- _PROBLEM_: Line count for "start": give the number of lines in the records below that hold it, and nothing else.

- _Saved entries_:

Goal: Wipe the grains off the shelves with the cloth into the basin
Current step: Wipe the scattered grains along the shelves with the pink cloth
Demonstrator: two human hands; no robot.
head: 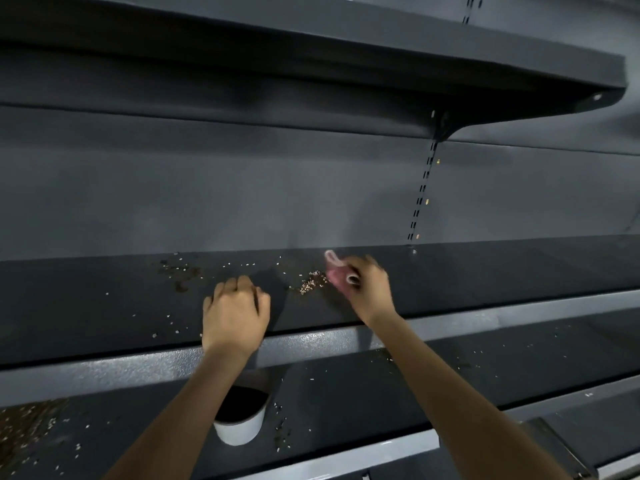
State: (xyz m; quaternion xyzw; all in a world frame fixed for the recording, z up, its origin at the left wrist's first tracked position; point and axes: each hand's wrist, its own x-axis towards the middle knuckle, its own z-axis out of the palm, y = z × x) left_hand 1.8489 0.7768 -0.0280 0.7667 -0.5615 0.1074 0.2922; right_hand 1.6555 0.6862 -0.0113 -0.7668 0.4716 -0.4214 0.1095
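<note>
The middle shelf (104,306) was the big thing here, a dark grey deck running the whole width, with another shelf (311,50) overhanging well above it and a lower shelf (346,393) just below its front lip. The right hand (367,289) sat toward the back of the middle shelf, its fingers (353,279) curled and pinching a bunched-up pink cloth (335,271) that was touching the deck. The left hand (235,313) rested near the middle shelf's front edge, fingers curled under loosely and holding nothing as far as I could see. The white basin (239,424) stood on the lower shelf, directly under the middle shelf's lip and partly hidden behind the left forearm, dark inside. The grains (311,282) were mostly a little pile on the middle shelf just beside the cloth, between the two hands, with more scattered toward the back and front edge, plus a bunch on the lower shelf too.
</note>
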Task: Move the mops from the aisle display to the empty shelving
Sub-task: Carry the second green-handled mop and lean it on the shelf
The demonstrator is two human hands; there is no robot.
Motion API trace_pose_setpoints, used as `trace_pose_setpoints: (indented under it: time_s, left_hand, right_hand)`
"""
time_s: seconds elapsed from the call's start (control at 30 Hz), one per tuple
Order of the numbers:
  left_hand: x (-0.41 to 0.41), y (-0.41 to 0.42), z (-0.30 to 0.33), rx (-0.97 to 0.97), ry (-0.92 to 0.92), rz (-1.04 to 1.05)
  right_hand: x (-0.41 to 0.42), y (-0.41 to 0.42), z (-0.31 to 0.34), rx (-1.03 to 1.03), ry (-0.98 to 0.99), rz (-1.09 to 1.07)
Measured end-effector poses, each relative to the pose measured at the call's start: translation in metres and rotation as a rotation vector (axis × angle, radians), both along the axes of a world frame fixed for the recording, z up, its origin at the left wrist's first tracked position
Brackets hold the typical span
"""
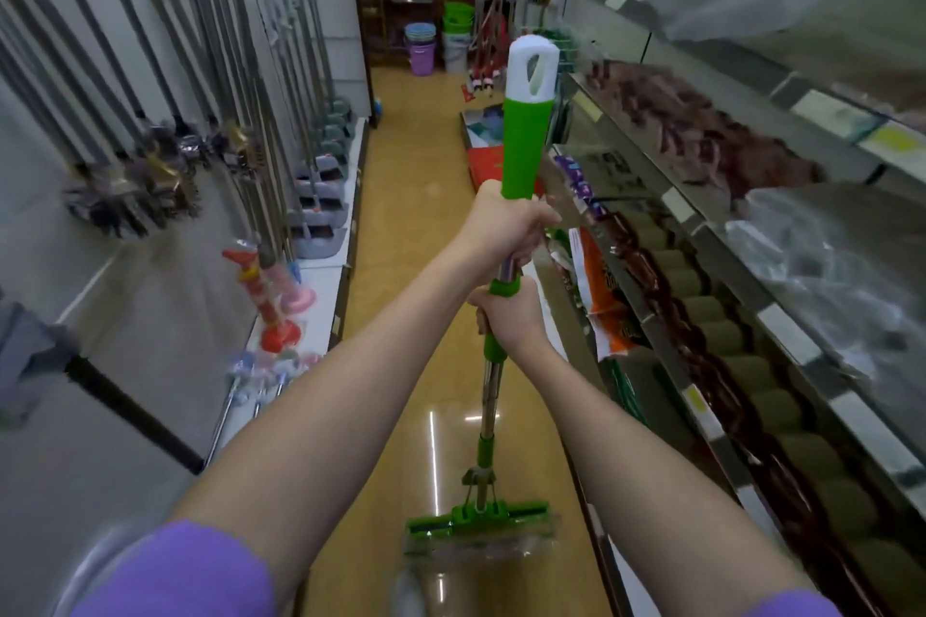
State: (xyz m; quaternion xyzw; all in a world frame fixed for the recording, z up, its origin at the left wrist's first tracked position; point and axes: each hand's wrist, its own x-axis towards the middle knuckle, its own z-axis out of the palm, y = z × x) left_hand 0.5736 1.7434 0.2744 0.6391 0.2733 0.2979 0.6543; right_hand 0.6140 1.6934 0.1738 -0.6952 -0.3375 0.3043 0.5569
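Observation:
I hold a green mop upright in the middle of the aisle. Its white loop cap points up and its plastic-wrapped sponge head hangs low over the tan floor. My left hand grips the lower end of the green grip. Just below it, my right hand grips the metal shaft at a green collar. Along the left wall stand many other mops and brooms, leaning in rows on a white base shelf.
Metal shelving with packaged goods runs along the right side, close to the mop. Buckets and a dark rack stand at the far end of the aisle. Boxes lie on the floor ahead. Red and pink plungers sit at left.

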Motion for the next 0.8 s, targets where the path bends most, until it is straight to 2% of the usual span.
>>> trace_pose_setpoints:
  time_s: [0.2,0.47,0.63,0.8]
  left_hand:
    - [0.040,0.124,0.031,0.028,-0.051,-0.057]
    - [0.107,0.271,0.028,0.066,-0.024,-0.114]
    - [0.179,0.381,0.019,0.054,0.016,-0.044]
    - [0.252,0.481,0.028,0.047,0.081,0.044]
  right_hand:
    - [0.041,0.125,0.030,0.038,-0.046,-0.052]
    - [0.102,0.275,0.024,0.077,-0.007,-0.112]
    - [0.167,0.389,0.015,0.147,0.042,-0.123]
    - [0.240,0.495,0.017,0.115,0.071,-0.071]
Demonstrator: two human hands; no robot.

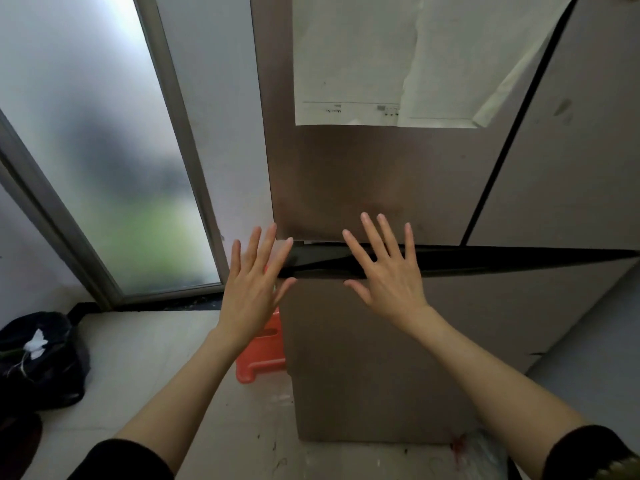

- _ANSWER SECTION_: 2